- Born: 1926 Sri Lanka Ceylon
- Died: 1991 (aged 64–65) Australia
- Education: University of Colombo Royal College Colombo
- Occupation: Consultant physician
- Title: Doctor

= E. V. Pieris =

Sri Lankan doctor (1926–1991)

Ernest Victor Pieris FRCP, 1926-1991, known as "Ernie" to his contemporaries and students was a Sri Lankan physician, medical educator, a founding member of the Ceylon College of Physicians, cricketer and rugby union player.

==Education==
Pieris was educated at Royal College Colombo.
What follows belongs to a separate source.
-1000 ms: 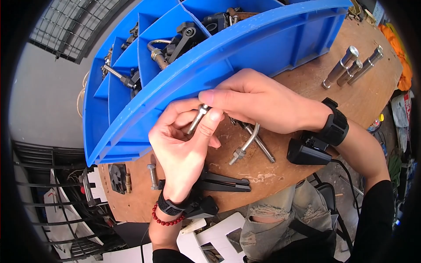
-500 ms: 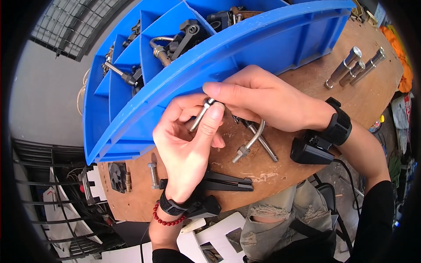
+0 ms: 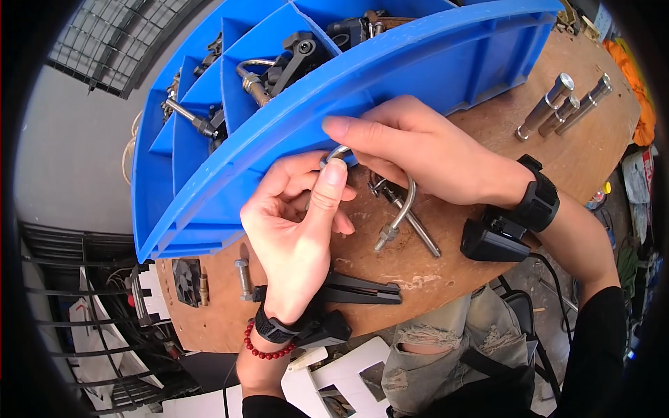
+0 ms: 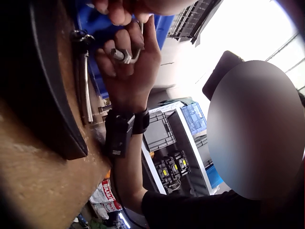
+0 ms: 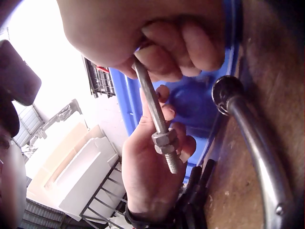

He represented the college as wicket-keeper batsman in 1943 and at rugby union football in 1941,'42 and ’43 in the first Royal team to win both legs of the match against Trinity. Team mates included Mahesh Rodrigo and Summa Navaratnam. Pieris entered the University of Ceylon to study medicine. He qualified with first class honours and distinctions in medicine, obstetrics and gynaecology. He captained the combined University rugby team of Ceylon.

==Professional life==
He worked as registrar in the professorial medical unit, General Hospital, Colombo, and while working in the UK he obtained his membership of the Edinburgh and London Colleges by examination.
He worked as a consultant physician at General Hospital Colombo from 1960 until he resigned in 1975. Perera refers to his abilities as a clinician of the finest calibre and a teacher par excellence. Puvanendran also refers to his clinical and teaching excellence. He was a founder member and served as a trustee of the Ceylon College of Physicians

==Honours==
Pieris was elected a Fellow of the Royal College of Physicians of Edinburgh in 1972 and a Fellow of Royal College of Physicians in 1975. Following the establishment of the Ceylon College of Physicians in 1975 the award of Foundation Fellowship was conferred in 1979. The Ceylon College of Physicians conducts an annual commemorative oration each year at its Scientific sessions as the EV Pieris Oration.